:: Exercise data

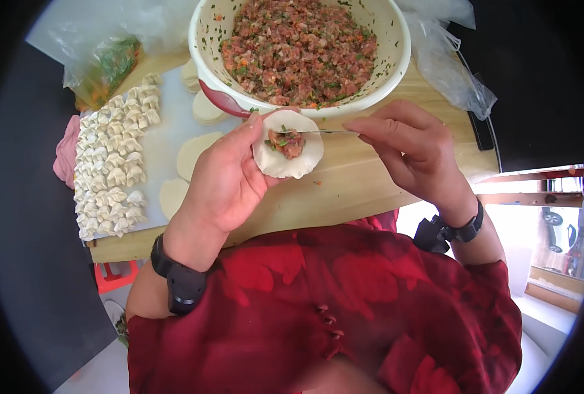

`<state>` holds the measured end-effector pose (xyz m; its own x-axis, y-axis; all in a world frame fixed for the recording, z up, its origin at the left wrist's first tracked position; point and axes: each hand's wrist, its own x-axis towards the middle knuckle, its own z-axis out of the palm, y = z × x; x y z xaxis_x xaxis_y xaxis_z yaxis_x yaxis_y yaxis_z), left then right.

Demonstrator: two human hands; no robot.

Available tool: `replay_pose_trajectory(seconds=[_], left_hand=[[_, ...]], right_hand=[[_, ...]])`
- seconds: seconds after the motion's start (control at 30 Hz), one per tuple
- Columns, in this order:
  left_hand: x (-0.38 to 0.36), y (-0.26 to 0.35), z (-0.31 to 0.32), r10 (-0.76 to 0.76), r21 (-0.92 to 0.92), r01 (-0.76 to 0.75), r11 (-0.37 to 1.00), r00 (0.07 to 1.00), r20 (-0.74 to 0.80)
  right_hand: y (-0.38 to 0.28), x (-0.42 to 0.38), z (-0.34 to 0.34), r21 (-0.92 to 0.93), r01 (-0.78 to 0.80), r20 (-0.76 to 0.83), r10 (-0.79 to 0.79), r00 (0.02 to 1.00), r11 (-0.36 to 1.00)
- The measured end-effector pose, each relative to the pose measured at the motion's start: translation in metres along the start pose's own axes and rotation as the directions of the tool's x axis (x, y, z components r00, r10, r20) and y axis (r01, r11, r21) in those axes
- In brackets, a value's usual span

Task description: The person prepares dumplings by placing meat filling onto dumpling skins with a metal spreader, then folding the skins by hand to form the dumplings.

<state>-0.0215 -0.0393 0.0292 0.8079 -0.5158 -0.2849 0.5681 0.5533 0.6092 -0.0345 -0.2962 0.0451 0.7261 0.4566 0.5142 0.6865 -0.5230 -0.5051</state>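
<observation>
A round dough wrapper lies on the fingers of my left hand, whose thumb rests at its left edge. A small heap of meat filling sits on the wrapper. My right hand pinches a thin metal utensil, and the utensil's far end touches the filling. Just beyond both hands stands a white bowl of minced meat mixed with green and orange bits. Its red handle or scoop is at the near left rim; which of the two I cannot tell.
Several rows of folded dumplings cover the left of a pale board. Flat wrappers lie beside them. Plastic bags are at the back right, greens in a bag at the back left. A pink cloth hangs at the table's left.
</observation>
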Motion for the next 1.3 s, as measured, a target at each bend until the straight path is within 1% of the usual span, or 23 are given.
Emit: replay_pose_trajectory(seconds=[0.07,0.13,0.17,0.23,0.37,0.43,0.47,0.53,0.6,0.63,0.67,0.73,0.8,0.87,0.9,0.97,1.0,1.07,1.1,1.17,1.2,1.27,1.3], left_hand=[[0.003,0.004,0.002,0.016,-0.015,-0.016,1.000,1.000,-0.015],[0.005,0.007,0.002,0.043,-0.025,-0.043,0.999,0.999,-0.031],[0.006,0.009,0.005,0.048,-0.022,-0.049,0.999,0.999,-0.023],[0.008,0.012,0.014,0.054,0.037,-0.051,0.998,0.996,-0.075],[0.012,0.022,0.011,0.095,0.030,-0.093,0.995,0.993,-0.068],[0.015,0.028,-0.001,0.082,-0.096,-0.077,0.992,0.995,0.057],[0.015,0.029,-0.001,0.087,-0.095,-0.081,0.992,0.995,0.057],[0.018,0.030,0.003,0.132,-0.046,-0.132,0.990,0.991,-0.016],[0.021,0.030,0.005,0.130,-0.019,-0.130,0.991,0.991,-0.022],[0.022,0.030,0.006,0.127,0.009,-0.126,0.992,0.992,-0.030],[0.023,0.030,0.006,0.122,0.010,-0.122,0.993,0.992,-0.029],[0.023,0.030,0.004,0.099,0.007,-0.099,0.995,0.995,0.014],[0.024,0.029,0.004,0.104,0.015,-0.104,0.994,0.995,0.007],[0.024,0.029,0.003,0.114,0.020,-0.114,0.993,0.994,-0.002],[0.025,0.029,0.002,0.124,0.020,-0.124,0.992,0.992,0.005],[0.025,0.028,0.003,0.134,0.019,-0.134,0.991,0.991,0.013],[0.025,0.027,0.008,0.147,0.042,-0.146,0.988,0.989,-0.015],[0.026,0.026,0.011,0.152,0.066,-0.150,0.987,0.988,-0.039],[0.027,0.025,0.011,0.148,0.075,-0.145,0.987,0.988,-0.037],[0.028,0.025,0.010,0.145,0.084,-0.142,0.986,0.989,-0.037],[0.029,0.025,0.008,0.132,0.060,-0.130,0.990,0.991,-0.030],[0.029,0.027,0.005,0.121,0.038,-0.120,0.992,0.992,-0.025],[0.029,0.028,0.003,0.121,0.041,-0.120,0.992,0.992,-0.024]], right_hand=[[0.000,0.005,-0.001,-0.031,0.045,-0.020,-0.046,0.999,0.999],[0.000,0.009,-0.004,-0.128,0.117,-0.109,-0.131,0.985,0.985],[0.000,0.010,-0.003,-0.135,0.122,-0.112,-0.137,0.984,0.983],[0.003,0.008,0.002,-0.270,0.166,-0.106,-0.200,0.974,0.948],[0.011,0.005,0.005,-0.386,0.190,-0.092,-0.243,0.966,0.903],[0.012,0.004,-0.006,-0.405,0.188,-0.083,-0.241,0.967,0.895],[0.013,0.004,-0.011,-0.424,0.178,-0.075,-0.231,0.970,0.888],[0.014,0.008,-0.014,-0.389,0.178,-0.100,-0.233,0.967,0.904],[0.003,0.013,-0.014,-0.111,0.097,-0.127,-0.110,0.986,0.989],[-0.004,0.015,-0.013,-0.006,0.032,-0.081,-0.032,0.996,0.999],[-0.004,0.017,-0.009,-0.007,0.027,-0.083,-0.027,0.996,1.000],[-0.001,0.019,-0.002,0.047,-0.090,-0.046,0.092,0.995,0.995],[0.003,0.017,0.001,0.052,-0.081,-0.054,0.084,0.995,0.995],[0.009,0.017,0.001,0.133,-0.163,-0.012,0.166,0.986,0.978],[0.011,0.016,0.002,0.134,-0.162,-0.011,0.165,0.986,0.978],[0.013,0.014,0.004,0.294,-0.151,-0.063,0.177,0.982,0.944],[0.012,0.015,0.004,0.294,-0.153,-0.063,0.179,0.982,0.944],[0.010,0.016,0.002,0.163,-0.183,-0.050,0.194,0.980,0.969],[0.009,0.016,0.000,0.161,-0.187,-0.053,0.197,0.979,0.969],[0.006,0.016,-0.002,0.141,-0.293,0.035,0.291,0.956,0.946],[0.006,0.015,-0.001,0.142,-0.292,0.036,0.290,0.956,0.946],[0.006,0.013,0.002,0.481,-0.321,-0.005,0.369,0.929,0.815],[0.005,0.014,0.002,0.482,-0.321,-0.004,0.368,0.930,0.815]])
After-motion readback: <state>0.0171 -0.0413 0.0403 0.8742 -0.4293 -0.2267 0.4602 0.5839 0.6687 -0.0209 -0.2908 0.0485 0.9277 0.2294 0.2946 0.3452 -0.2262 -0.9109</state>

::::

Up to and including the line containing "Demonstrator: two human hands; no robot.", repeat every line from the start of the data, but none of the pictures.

`<state>` holds the measured end-effector pose (xyz m; its own x-axis, y-axis; all in a world frame fixed for the recording, z up, its origin at the left wrist's first tracked position; point and axes: each hand's wrist, its own x-axis towards the middle knuckle, its own z-axis out of the palm, y = z × x; x y z xaxis_x xaxis_y xaxis_z yaxis_x yaxis_y yaxis_z), left then right.

Demonstrator: two human hands; no robot.

This exercise requires no further output.